Historic school building in Maryland, USA

Eastern High School, established in 1844 along with its sister school Western High School, was a historic all-female, public high school located in Baltimore City, Maryland, 21218, U.S.A. Its final building, at 1101 East 33rd Street, is to the west of The Baltimore City College, also at 33rd Street, and across the street from the former site of Memorial Stadium. E.H.S. was operated by the Baltimore City Public Schools system at successive locations until it was closed in 1986. The final building was renovated in the 1990s and is currently owned and used for offices by the Johns Hopkins Medical Institutions. It was listed on the National Register of Historic Places in 2000.

==History==
In 1839, the Board of School Commissioners of Baltimore City established the first public high school in Baltimore, City College. While public schools for white students of both sexes had been in operation since 1829, girls were not given the opportunity to advance beyond a "Primary" education until 1844. The Baltimore Board of Education wrote in 1843 that "[girls] who may have manifested superior abilities and attained suitable acquirements[sic] in the Primary Schools" should be given the same chance at a higher level of education as the male students, though girls were not given opportunities to study languages or advanced science and mathematics for several decades. (African-American children in Baltimore were not able to attend a public school until 1867, when the Baltimore City Council opened 13 primary schools for "Colored" students.)
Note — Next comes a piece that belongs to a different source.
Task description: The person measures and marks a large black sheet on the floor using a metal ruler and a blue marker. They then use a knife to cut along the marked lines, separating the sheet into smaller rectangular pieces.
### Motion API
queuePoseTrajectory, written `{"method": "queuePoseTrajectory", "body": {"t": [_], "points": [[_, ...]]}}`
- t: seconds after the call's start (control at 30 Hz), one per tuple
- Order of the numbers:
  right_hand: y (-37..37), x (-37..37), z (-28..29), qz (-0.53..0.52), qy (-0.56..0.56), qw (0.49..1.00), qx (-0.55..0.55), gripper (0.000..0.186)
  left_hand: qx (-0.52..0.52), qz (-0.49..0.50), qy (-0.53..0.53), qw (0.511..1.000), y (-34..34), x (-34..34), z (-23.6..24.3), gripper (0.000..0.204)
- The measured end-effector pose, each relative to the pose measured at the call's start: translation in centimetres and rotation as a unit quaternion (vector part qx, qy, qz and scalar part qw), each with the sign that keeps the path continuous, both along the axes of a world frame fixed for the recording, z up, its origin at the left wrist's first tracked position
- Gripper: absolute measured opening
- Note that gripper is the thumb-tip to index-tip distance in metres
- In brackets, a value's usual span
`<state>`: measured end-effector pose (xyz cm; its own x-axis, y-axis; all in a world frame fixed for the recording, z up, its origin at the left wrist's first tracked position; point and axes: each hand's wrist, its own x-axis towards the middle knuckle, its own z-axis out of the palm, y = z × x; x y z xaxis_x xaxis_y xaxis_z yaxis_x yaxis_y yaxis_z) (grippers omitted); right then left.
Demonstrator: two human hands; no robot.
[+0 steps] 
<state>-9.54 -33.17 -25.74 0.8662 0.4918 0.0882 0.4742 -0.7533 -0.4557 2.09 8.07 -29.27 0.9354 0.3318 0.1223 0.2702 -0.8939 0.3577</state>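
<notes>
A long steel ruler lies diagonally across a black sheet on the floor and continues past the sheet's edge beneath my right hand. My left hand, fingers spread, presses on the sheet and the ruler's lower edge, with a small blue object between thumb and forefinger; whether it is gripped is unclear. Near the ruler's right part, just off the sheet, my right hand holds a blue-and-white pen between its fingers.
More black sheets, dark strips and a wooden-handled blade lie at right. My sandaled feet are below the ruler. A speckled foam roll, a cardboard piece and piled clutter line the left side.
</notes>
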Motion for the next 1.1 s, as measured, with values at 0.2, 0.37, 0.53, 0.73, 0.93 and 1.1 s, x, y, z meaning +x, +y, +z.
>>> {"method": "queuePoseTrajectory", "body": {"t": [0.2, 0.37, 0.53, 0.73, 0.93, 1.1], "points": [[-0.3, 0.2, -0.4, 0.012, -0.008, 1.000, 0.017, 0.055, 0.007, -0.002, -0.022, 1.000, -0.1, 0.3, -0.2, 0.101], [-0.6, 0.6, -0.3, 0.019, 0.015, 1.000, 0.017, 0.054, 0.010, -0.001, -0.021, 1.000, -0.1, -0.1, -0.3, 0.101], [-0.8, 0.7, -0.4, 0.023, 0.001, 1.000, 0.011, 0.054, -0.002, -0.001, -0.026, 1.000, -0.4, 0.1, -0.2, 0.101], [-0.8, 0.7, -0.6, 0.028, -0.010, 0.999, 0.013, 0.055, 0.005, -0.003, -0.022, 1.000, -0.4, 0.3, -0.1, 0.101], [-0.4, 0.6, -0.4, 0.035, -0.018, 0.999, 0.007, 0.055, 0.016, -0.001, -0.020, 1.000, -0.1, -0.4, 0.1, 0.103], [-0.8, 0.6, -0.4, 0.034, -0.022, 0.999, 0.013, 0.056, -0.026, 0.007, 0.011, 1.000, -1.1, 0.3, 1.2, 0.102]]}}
Believing female students too delicate to be able to assemble from across the city at one central school like boys did for City College, two schools for girls were established: Eastern and Western High Schools, named for their location in the city relative to the Jones Falls. In order for a young lady to attend Eastern, she had to meet certain requirements: She had to be twelve or older, had to have spent at least one year in a female primary school, have good moral character, and pass an entrance examination. Additionally, there was a tuition of $1.00 a quarter unless a student could obtain a tuition waver from the Board of Education. Originally, girls could attend Eastern for three years; in 1867, this was changed to four years. Further changes to instruction came in 1898, when electives were introduced to the school and it was possible for students to specialize somewhat their area of study at Eastern, instead of taking each subject (math, science, history, etc.) in detail all three or four years.

The school colors of green and gold, the school flag, and the school song were all adopted by 1920. In 1924, Laura J. Cairnes became the first female high school principal in Baltimore when she took over the position at EHS.

During World War II, the students of Eastern were actively raising money through the sale of bonds and stamps. According to records kept by the War Stamp and Bond Project committee at the school, over $200,000 (1943 value) was raised from between December 8, 1941 to June 1943.

In September 1954, following the decision in Brown v. Board of Education, Baltimore city schools were integrated and African-American girls were eligible to attend E.H.S for the first time in its history. On February 20, 1970, the school dismissed students early in response to a student protest over a white teacher using an ethnic slur on a black student in class. The police were called and allegedly began beating students and using mace (spray) and tear gas to get them to go back to class or to get them out of the school. Another incident of police beating black students allegedly occurred at neighboring City College the same day. By 1984, the school was predominately African-American.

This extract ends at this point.